Right now, what they are promising to do is to continue to increase. Stay away from the ARMs. If you have one, ay-yay-yay. You may be in hot water which in case you might want to start talking to your friendly wholesaler or some of them may help you get away from that situation. Those are the two big ones to me.
Then you hit the third which is I think you buy on a methodology. You don’t buy a house because you think you can sell it for more. You buy a house because it has cash flows and that’s the difference between assets and liabilities.
Assets put money in your pocket. Liabilities take it away. A piece of real estate can either be an asset or a liability.
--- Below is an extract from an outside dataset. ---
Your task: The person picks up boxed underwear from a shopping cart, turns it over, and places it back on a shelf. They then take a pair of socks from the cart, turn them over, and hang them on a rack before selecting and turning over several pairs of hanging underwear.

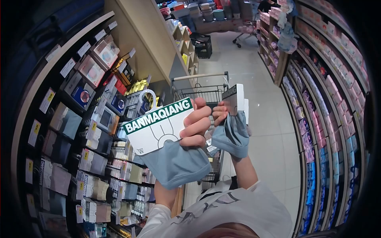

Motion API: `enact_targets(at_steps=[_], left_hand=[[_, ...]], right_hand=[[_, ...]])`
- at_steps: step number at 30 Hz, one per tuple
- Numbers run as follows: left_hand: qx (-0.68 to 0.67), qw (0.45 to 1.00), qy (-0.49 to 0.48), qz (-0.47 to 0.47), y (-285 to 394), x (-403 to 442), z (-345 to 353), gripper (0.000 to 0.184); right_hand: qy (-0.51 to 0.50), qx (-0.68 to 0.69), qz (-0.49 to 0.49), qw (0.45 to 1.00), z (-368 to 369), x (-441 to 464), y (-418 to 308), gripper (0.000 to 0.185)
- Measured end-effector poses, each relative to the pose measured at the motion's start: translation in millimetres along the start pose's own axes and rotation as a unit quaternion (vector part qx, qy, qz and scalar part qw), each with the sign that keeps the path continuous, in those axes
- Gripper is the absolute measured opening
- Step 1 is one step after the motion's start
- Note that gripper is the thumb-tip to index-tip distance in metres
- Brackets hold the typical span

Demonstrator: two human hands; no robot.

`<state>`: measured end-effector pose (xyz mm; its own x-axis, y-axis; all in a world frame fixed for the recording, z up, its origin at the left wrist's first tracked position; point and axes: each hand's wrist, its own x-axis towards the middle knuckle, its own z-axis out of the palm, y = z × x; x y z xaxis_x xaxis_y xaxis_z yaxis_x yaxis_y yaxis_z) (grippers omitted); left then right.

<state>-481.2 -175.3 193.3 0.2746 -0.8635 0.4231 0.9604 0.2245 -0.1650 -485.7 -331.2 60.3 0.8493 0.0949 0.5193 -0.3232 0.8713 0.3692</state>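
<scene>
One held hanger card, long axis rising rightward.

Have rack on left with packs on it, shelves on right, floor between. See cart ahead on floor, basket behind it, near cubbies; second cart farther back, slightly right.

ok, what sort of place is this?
Looks like a store aisle, probably a supermarket: a shopping cart ahead, price tags along the display on the left, and rows of packaged goods on the right.
</scene>
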Motion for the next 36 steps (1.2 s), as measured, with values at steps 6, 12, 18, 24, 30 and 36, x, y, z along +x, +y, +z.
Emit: enact_targets(at_steps=[6, 12, 18, 24, 30, 36], left_hand=[[-0.039, 0.985, -0.046, -0.159, 10.9, 10.1, -28.4, 0.05], [0.11, 0.967, 0.078, -0.216, 7.0, 14.8, 5.6, 0.059], [0.1, 0.972, 0.048, -0.207, 4.4, 18.1, 2.9, 0.059], [0.121, 0.965, 0.069, -0.222, 8.6, 27.3, 4.7, 0.057], [0.1, 0.97, 0.047, -0.218, 12.9, 32.9, -2.3, 0.056], [0.102, 0.97, 0.044, -0.216, 18.3, 36.3, -7.0, 0.057]], right_hand=[[0.105, -0.044, -0.043, 0.993, 33.8, 2.3, 16.2, 0.029], [0.086, -0.092, -0.049, 0.991, 12.3, 6.5, -0.9, 0.025], [0.078, -0.068, -0.044, 0.994, 3.6, 8.6, -9.3, 0.033], [0.096, -0.056, -0.045, 0.993, -3.7, 11.1, -17.1, 0.027], [0.119, -0.066, -0.058, 0.989, -3.2, 11.1, -15.4, 0.02], [0.073, -0.078, -0.01, 0.994, 3.0, 15.4, -23.3, 0.023]])
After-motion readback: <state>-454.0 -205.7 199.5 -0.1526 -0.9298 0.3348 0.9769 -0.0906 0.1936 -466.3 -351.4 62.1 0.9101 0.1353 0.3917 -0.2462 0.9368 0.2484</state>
When you buy it as a personal home, it’s a liability, pure and simple. Unless you are house hacking. If you are buying it for an investment, you better make sure it sits in the asset column because during a recession, those liabilities are not your friend.
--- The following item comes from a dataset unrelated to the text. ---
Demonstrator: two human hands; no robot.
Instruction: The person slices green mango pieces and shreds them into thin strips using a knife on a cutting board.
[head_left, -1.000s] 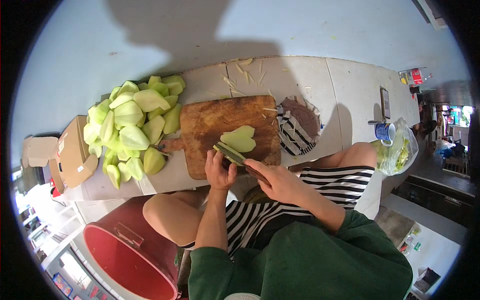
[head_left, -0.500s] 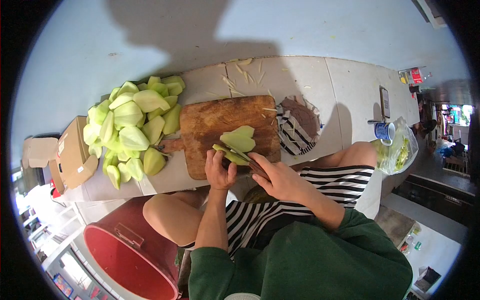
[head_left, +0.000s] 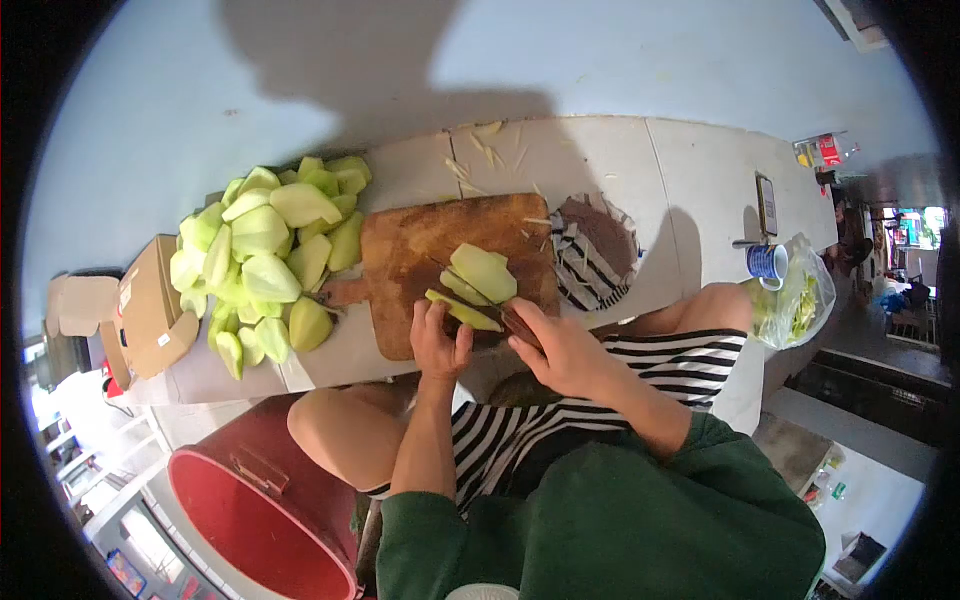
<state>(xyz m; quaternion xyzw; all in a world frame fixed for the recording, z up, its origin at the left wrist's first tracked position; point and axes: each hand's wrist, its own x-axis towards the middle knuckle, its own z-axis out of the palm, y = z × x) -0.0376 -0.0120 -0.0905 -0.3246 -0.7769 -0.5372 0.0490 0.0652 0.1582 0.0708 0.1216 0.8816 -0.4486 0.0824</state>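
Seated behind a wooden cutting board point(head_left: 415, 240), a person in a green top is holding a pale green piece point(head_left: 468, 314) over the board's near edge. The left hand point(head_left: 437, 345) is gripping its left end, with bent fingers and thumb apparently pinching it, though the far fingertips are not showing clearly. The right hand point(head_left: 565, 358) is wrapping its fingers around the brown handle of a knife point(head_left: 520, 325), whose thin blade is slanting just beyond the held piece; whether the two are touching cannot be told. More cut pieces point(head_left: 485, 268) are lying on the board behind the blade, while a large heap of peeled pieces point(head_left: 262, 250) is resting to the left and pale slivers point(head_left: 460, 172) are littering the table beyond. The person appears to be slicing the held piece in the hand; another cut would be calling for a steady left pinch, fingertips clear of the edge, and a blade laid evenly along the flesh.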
Clint: That’s why I see opportunities here. Where I would be looking if I was a real estate investor just starting out or maybe you’re investing for a while, I would start looking at subject-to deals because if people start to running into problems if they got laid off and they can’t afford that mortgage any longer, that’s going to be opportunity to help out a distressed homeowner.
Tax liens and deeds. States have been really aggressive at trying to bring in all of this money and they’ve been spending that money so they’ve raised property taxes. Do they drop property taxes real quick? No, they don’t. They’re going to be reluctant to do that because they’ve got this appetite for spending. That’s going to put pressure on people who quit paying their property taxes and now there are opportunities for investors to jump in there.
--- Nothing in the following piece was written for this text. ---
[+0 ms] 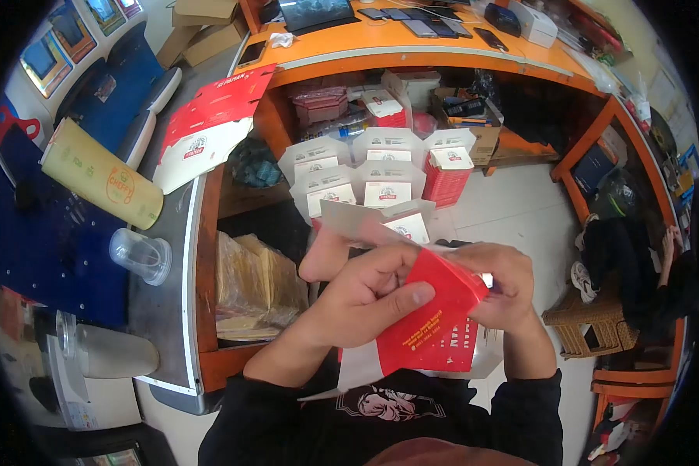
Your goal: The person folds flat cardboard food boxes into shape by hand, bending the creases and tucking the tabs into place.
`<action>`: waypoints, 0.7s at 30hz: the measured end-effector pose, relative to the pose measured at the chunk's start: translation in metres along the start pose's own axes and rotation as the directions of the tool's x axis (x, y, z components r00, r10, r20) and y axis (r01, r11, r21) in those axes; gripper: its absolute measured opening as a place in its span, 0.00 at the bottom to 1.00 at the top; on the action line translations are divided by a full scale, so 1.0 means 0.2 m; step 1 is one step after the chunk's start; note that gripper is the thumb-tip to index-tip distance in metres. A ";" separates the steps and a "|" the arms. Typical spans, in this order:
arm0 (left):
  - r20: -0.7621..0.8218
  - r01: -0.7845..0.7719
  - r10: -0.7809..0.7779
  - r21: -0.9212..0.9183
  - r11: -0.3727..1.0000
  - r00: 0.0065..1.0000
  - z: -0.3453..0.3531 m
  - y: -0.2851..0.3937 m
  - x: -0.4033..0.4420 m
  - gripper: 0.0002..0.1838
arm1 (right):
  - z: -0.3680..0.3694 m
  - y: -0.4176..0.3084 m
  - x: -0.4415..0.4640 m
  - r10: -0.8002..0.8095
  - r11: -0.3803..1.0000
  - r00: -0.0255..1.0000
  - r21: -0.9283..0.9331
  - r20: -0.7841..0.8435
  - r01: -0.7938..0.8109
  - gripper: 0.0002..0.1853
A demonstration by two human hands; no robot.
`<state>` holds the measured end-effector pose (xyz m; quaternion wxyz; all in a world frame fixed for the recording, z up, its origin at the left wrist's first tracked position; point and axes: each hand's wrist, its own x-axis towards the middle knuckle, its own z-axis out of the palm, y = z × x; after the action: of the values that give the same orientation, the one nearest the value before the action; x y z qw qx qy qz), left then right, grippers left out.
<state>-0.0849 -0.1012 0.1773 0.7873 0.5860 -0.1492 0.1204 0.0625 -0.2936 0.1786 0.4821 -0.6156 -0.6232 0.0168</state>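
Close to my chest, a red and white cardboard box (435, 322) is partly folded, with yellow print on a red panel and pale flaps sticking out. My left hand (369, 299) grips its left side, thumb pressed on the red panel. On the other side my right hand (505, 283) has its fingers curled around the box's upper right edge; some fingertips are hidden. Beyond my hands, several folded boxes (388, 194) stand in rows on the floor with raised lids. Flat red and white box sheets (210, 124) lie on the side table to the left.
A yellow cup (105, 175) and a clear plastic cup (140, 256) are on the grey side table (175, 311). Phones and a laptop (314, 14) rest on the orange desk (349, 50). At right are a woven basket (590, 326) and a seated person (637, 256).
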 end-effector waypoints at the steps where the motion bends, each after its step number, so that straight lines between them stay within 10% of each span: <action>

Raw land investing. This is something that I think is beneficial to people from a standpoint of it’s expensive to build, so rather than go through the normal process, look at using manufactured homes, bringing those in. You’re picking those up at $90 a square foot. If you look out there, each phase of the economy that this country goes through, real estate works. You just have to change.
As Toby mentioned, flipping real estate, this is not the time I would say to go out and flip real estate. I think it’s more of the time to be a private money lender to go out there. That’s another opportunity because interest rates are high so people are having a diff icult time to qualify.
If you are a hard money lender, you have cash sitting on the sidelines and you believe in real estate, you want to possibly own that real estate by default, now start making some loans. You make money off points. You can do shared appreciation mortgages with people where if they do one thing, they’re going to build and flip the property. You can go in.
Toby: Be careful about the ratio of the fair market value, of what that loan-to-value is.
Clint: ARV, take out 20%.
Toby: At least right now. Let’s talk about this then. A good question was posed. How do you protect yourself in a real estate market collapse during a recession? Le’ts just say that they’re right. Everybody out there who’s freaking out, oh my God, I’m going to lose money during the recession. The market is going to collapse. What if it does? What if it drops 20%? How do you protect yourself?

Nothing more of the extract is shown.